La storia di un conflitto: Mahābhārata, è l’opera fondamentale della letteratura induista. Il poema epico in sanscrito, elaborato nel corso di circa 8 secoli (tra il IV a.C. e il IV d.C.), con le sue oltre 100.000 strofe, rappresenta la saga più vasta della letteratura mondiale e raccoglie gli aspetti più svariati dell’esistenza umana, sia rispetto alla quotidianeità che da un punto di vista spirituale.

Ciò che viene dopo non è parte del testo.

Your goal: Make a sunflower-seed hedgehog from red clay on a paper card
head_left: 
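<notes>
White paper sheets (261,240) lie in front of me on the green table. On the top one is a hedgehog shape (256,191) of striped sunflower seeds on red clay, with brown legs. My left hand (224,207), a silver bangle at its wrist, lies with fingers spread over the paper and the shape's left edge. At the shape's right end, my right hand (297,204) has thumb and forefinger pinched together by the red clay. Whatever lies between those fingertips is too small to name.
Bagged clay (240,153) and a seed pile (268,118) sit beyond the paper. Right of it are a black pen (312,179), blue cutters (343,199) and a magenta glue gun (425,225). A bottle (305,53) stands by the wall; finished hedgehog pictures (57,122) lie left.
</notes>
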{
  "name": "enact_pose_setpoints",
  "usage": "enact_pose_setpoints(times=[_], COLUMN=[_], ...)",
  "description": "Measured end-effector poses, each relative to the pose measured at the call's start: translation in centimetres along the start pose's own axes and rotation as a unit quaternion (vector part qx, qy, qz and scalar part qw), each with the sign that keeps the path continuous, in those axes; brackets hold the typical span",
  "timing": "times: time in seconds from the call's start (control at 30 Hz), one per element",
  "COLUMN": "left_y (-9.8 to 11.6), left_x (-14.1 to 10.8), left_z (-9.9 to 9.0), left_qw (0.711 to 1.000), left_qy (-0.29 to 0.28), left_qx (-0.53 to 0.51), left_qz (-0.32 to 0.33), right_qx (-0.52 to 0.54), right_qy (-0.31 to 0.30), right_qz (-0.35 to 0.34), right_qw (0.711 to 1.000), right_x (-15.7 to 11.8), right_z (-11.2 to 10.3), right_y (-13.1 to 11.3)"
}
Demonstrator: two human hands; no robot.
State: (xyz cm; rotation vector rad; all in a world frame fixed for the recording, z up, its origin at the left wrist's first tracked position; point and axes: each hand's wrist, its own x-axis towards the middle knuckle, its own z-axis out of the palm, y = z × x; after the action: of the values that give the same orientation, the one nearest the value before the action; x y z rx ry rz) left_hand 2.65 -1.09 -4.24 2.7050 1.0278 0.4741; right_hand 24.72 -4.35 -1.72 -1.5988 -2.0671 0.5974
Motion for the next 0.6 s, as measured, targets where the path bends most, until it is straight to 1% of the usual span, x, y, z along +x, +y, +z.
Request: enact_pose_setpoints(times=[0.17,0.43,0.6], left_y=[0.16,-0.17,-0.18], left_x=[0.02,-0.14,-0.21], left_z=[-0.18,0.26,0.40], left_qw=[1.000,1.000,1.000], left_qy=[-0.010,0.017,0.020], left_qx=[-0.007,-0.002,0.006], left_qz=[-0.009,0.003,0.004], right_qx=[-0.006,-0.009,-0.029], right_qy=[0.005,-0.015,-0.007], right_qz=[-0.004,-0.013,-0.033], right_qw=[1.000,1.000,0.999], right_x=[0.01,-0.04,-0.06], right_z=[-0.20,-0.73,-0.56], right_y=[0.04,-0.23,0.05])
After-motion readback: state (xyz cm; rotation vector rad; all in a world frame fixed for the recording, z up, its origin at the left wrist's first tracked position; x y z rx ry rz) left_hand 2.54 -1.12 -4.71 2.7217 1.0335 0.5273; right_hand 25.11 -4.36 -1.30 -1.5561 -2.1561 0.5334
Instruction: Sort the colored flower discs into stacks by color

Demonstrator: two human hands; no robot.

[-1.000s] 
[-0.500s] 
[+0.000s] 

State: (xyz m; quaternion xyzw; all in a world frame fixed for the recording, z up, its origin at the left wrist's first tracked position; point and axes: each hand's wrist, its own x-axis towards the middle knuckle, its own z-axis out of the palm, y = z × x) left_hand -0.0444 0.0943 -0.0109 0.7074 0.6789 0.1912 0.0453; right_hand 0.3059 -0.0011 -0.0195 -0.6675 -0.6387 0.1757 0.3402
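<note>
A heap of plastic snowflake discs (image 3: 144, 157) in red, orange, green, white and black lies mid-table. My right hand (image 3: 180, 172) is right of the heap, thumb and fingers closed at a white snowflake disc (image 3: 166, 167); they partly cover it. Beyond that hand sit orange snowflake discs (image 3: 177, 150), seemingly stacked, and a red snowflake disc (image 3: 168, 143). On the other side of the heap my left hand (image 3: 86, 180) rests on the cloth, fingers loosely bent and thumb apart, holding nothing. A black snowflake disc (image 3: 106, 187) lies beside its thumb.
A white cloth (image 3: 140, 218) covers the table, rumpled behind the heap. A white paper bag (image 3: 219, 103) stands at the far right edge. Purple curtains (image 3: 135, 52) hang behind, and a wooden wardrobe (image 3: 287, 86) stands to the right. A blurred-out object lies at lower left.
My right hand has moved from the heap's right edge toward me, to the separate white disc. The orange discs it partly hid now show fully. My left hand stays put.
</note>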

Il Mahābhārata racconta della grande guerra di sterminio, che dilania la grande famiglia Bharata. Da un lato ci sono i cinque fratelli Pandava contro i loro cugini Kaurava, i cento figli del cieco Re Dritarashtra. Entrambe le fazioni usano terribili armi di distruzione e alla fine vincono i Pandava, lasciando sul campo di battaglia milioni di corpi morti. Un numero spropositato per l’epoca, un terribile massacro che costringe il vecchio Re Dritarashtra e il neo eletto Yudishtira a una profonda autoanalisi e a interrogarsi sulle loro responsabilità. La domanda da porsi è se questa guerra poteva essere evitata visto che anche per lo stesso vincitore si tratta di una vittoria con il sapore della sconfitta. L’intenzione di Peter Brook e Marie-Hélène Estienne, che curano insieme l’adattamento e la regia di Battlefield, è proprio quella di parlare di ciò che accade dopo la battaglia.

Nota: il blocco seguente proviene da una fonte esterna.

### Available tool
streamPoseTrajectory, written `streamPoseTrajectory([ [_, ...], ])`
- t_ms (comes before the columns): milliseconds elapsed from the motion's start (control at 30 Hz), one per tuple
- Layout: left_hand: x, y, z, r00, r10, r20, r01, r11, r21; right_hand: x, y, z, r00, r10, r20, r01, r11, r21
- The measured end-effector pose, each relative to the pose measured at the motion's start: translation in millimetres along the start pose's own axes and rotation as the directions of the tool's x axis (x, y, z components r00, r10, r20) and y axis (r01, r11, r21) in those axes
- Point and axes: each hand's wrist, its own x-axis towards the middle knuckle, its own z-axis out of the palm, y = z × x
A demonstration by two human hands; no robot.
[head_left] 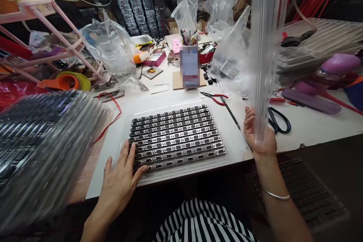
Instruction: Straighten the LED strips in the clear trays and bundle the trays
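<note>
A clear plastic tray [222, 128] lies flat near the table's front edge. Rows of small metal-and-black connectors [177, 134], shaped like serial-port sockets, fill it. My left hand [123, 174] rests at the tray's left side, fingers spread, with the fingertips touching the ends of the rows. On the right, my right hand [259, 132] holds a stack of clear plastic trays [265, 56] upright on edge, its fingers wrapped round the lower end. Red-handled pliers [214, 96] and a thin black tool [230, 113] lie between the filled tray and my right hand.
Stacked filled trays [42, 151] rise at the left. Blue-handled scissors [279, 121] lie beyond my right wrist. A phone [190, 66] stands at the back centre, among plastic bags [109, 43] and small tools. A pink rack [59, 34] stands at the far left, more clear trays [320, 45] at the right.
</note>
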Motion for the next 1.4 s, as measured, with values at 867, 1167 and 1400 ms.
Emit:
streamPoseTrajectory([
  [867,10.9,33.4,-1.6,0.993,0.120,0.002,-0.120,0.993,0.019,7.4,3.5,-14.7,0.989,-0.064,0.136,0.080,0.990,-0.113],
  [1167,16.6,51.2,-5.7,0.974,0.221,-0.037,-0.221,0.975,0.024,4.3,3.5,-10.3,0.997,-0.035,0.073,0.036,0.999,-0.013],
  [1400,22.2,73.6,-9.3,0.960,0.277,-0.027,-0.278,0.960,-0.026,-1.1,1.1,0.2,1.000,0.000,-0.019,0.002,0.996,0.093],
])
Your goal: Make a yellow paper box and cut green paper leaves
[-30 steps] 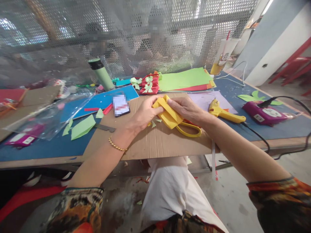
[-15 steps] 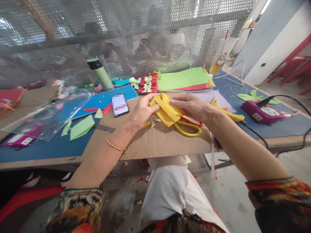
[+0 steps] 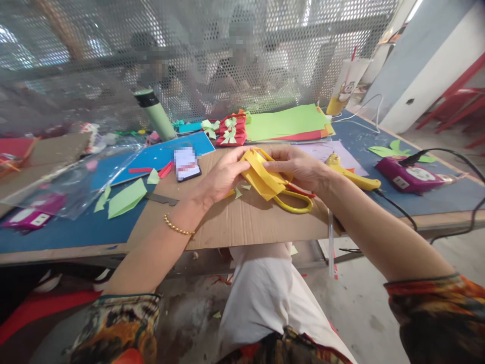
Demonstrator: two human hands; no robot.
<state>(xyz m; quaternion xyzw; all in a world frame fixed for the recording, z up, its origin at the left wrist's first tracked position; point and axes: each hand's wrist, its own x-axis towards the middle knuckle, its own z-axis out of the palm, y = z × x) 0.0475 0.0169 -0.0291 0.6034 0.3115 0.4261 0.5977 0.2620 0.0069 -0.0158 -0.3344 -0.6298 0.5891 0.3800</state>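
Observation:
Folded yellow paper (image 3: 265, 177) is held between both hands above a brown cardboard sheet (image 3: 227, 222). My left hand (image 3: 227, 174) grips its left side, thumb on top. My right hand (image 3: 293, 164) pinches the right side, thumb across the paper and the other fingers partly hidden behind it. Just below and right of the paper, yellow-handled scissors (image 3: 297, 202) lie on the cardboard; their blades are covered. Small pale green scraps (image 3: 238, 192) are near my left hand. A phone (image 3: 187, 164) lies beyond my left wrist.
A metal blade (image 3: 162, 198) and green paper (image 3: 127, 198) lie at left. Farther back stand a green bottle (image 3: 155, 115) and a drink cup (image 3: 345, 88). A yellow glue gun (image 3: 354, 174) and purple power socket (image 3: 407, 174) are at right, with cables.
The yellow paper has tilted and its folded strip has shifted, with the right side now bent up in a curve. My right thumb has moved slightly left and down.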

La ricchezza del linguaggio dell’opera e la sua storia, consentono di portare sulla scena una vicenda, che appartiene al passato e allo stesso tempo riesce a riflettere sui duri conflitti odierni.
L’attualità 30 anni dopo:Nel 1985 il maestro inglese Peter Brook ne portò in scena una monumentale versione teatrale della durata di 9 ore, che debuttò in una cava alle porte di Avignone in occasione del Festival e che è passato alla storia: rappresentato per due anni sia in francese che in inglese, è stato in seguito adattato dallo stesso Brook per una miniserie televisiva e per il grande schermo.
Oggi, a distanza di trent’anni, il grande regista ha sentito l’esigenza di affrontare di nuovo il poema. «Non è una ripresa e neanche un’operazione nostalgica – come spiega lo stesso Brook, oggi novantenne – ma al contrario, un progetto che nasce dalla volontà di creare, nello spirito dell’oggi, una piéce molto essenziale e molto intensa, che tratta di qualcosa che ci riguarda. […] Il poema descrive la guerra che dilania una famiglia. […] alla fine, i Pandava vincono, ma nel poema si parla di “10 milioni di cadaveri” un numero incredibile per quei tempi. È una descrizione terribile, che potrebbe essere Hiroshima o la Siria di oggi. […] Quando si leggono le notizie di attualità si rimane arrabbiati, disgustati, sconvolti. Ma in Teatro si può vivere tutto ciò e rimanere fiduciosi e coraggiosi e continuare a credere che si possa affrontare la vita».
Con Battlefield, dunque, Brook fa rivivere una storia di violenza che interroga il nostro tempo e riflette i conflitti che straziano il nostro presente. Un evento teatrale unico che portando in scena l’Universale ci porta, inaspettatamente, ad aprire gli occhi di fronte alle realtà.